Yayuk belajar dari nol. Dia lantas berangkat ke Jogjakarta. Ikut pelatihan ecoprint. Dia belajar berbagai teknik pembuatan ecoprint.
Hasil pelatihan di Jogja belum membuat dirinya puas. Yayuk kemudian mendatangkan trainer ecoprint dari Bandung. Dia belajar berbagai teknik-teknik terbaru, sekaligus cara-cara yang tepat untuk mengembangkannya.

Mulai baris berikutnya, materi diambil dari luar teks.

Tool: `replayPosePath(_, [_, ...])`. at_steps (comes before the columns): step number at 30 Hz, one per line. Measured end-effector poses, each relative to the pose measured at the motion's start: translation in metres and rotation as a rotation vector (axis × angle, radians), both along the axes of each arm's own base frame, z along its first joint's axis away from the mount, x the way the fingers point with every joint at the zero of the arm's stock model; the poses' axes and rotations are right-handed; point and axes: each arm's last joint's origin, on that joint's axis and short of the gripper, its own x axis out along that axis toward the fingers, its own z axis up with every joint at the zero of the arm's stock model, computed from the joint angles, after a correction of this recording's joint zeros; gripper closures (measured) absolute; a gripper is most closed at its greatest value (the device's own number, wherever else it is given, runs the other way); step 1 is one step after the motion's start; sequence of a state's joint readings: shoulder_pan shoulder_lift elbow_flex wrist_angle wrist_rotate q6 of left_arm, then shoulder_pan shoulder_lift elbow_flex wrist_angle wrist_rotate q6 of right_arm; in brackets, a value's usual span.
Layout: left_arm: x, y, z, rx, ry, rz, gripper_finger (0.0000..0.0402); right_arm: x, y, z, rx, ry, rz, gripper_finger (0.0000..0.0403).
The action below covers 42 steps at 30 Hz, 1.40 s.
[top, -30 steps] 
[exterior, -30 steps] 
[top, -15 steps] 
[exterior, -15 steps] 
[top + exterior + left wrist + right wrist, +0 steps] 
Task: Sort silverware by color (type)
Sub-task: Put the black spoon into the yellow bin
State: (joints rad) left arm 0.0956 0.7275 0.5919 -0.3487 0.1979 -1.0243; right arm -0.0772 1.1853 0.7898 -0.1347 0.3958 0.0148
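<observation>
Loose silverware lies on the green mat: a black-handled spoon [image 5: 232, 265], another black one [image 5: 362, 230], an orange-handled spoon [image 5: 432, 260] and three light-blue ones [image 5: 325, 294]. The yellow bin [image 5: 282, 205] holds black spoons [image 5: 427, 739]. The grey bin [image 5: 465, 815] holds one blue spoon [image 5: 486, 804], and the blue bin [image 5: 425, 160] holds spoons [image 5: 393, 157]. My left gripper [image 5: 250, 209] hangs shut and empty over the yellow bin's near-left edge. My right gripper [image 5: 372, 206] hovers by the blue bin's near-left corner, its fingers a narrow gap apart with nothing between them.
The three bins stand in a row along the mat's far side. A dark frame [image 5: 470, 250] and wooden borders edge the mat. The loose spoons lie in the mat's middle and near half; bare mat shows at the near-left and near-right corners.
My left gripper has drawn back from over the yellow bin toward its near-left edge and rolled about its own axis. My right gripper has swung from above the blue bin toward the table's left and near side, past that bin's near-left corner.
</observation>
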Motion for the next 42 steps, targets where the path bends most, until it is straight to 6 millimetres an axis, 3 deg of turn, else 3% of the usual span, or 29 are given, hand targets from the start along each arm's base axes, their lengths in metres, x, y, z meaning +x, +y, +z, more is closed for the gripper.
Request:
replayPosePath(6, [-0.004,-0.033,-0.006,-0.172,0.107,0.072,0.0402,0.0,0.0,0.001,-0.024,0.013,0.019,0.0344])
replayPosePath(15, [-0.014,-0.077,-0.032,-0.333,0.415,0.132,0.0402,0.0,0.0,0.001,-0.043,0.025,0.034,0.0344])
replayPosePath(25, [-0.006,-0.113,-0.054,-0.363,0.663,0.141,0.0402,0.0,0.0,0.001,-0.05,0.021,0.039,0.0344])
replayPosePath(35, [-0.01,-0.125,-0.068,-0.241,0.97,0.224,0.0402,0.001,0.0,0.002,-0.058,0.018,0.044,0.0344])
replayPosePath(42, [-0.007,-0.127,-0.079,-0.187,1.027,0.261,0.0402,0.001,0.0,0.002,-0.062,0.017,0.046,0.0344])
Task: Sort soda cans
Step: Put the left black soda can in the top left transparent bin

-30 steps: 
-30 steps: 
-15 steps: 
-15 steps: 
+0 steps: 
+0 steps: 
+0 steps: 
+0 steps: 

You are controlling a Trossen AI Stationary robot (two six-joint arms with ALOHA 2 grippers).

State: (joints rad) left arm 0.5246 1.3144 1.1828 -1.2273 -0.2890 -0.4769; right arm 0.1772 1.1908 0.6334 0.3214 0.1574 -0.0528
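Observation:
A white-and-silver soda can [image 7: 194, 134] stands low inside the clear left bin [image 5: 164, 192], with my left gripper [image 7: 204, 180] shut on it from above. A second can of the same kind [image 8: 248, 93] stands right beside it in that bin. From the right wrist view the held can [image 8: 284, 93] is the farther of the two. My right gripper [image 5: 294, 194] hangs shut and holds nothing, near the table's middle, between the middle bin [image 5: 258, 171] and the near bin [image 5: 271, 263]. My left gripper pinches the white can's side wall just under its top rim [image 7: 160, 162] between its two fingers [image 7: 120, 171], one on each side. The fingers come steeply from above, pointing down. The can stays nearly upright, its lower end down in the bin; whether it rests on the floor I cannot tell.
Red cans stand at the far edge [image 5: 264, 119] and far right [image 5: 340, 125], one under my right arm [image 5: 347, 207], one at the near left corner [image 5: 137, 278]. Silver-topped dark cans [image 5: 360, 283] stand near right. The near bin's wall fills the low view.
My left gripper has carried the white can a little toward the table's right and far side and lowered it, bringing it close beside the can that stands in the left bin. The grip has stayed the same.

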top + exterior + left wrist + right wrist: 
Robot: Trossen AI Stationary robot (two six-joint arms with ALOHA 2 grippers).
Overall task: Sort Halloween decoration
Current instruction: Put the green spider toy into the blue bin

Yayuk juga melakukan browsing di internet. Memanfaatkan berbagai pelatihan online. Salah satunya, pelatihan online di Instagram. Pengasuhnya pakar ecoprint dari Belanda. Namanya, Irid Dulman.
Saat mencoba memproduksi ecoprint, Yayuk tak lagsung bisa. Hasilnya kurang bagus. Jauh dari sempurna. Yang paling sering warnanya tidak keluar alias pudar.
Yayuk terus mencoba. Berkali-kali. Pelajaran berharga yang dia petik dari pelatihan adalah tidak ada produk ecoprint yang sia-sia. “Bila gagal produksi, kainnya masih bisa dipakai lagi," cetusnya.
Dari usaha itu, Yayuk bisa melibatkan ibu-ibu di kampungnya. Mereka bisa mendapat tambahan penghasilan. Mereka juga bisa ikut melakukan penataan lingkungan.